((
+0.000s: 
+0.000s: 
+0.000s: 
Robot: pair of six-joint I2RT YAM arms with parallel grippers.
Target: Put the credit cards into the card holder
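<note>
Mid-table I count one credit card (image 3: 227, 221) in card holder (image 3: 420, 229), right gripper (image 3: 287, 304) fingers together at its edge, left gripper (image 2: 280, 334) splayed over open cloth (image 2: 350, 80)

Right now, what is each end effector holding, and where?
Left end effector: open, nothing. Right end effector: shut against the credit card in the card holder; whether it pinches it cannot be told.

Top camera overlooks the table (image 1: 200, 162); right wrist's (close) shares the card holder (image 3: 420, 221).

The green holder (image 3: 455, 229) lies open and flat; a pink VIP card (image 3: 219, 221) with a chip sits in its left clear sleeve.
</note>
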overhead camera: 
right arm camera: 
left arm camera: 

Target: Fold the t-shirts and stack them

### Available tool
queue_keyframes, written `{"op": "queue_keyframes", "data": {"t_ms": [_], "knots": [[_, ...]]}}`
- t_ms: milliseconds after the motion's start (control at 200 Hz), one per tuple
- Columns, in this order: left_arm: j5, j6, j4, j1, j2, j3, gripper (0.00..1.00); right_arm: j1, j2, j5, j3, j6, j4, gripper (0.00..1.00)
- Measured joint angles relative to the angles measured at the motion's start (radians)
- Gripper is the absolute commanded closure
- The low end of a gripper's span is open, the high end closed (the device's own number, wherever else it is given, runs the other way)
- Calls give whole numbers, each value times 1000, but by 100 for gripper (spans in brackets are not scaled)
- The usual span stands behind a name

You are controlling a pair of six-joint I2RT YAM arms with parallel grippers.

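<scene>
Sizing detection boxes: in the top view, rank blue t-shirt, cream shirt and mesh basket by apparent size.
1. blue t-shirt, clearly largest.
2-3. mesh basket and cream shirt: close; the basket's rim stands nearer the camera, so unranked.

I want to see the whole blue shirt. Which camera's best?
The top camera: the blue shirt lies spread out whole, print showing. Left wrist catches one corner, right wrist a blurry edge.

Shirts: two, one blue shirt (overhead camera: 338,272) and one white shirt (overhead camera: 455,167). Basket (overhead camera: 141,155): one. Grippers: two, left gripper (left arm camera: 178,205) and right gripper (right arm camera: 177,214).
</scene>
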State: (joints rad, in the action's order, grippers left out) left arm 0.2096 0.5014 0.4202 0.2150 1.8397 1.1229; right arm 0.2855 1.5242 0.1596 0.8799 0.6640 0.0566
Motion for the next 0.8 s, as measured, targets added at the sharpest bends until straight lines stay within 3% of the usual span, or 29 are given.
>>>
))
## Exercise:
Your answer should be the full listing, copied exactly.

## Finished task:
+0.000s: 
+0.000s: 
+0.000s: 
Robot: pair of six-joint I2RT YAM arms with parallel grippers.
Target: Put the credit cards into the card holder
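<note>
Mid-table I count one credit card (image 3: 227, 221) in card holder (image 3: 420, 229), right gripper (image 3: 287, 304) fingers together at its edge, left gripper (image 2: 280, 334) splayed over open cloth (image 2: 350, 80)

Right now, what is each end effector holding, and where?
Left end effector: open, nothing. Right end effector: shut against the credit card in the card holder; whether it pinches it cannot be told.

Top camera overlooks the table (image 1: 200, 162); right wrist's (close) shares the card holder (image 3: 420, 221).

The green holder (image 3: 455, 229) lies open and flat; a pink VIP card (image 3: 219, 221) with a chip sits in its left clear sleeve.
</note>
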overhead camera: 
right arm camera: 
left arm camera: 

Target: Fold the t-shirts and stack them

### Available tool
queue_keyframes, written `{"op": "queue_keyframes", "data": {"t_ms": [_], "knots": [[_, ...]]}}`
- t_ms: milliseconds after the motion's start (control at 200 Hz), one per tuple
- Columns, in this order: left_arm: j5, j6, j4, j1, j2, j3, gripper (0.00..1.00); right_arm: j1, j2, j5, j3, j6, j4, gripper (0.00..1.00)
- Measured joint angles relative to the angles measured at the motion's start (radians)
- Gripper is the absolute commanded closure
- The low end of a gripper's span is open, the high end closed (the device's own number, wherever else it is given, runs the other way)
- Calls give whole numbers, each value times 1000, but by 100 for gripper (spans in brackets are not scaled)
- The usual span stands behind a name

You are controlling a pair of six-joint I2RT YAM arms with parallel grippers.

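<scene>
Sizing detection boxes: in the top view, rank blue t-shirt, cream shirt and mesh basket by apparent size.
1. blue t-shirt, clearly largest.
2-3. mesh basket and cream shirt: close; the basket's rim stands nearer the camera, so unranked.

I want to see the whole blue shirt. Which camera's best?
The top camera: the blue shirt lies spread out whole, print showing. Left wrist catches one corner, right wrist a blurry edge.

Shirts: two, one blue shirt (overhead camera: 338,272) and one white shirt (overhead camera: 455,167). Basket (overhead camera: 141,155): one. Grippers: two, left gripper (left arm camera: 178,205) and right gripper (right arm camera: 177,214).
</scene>
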State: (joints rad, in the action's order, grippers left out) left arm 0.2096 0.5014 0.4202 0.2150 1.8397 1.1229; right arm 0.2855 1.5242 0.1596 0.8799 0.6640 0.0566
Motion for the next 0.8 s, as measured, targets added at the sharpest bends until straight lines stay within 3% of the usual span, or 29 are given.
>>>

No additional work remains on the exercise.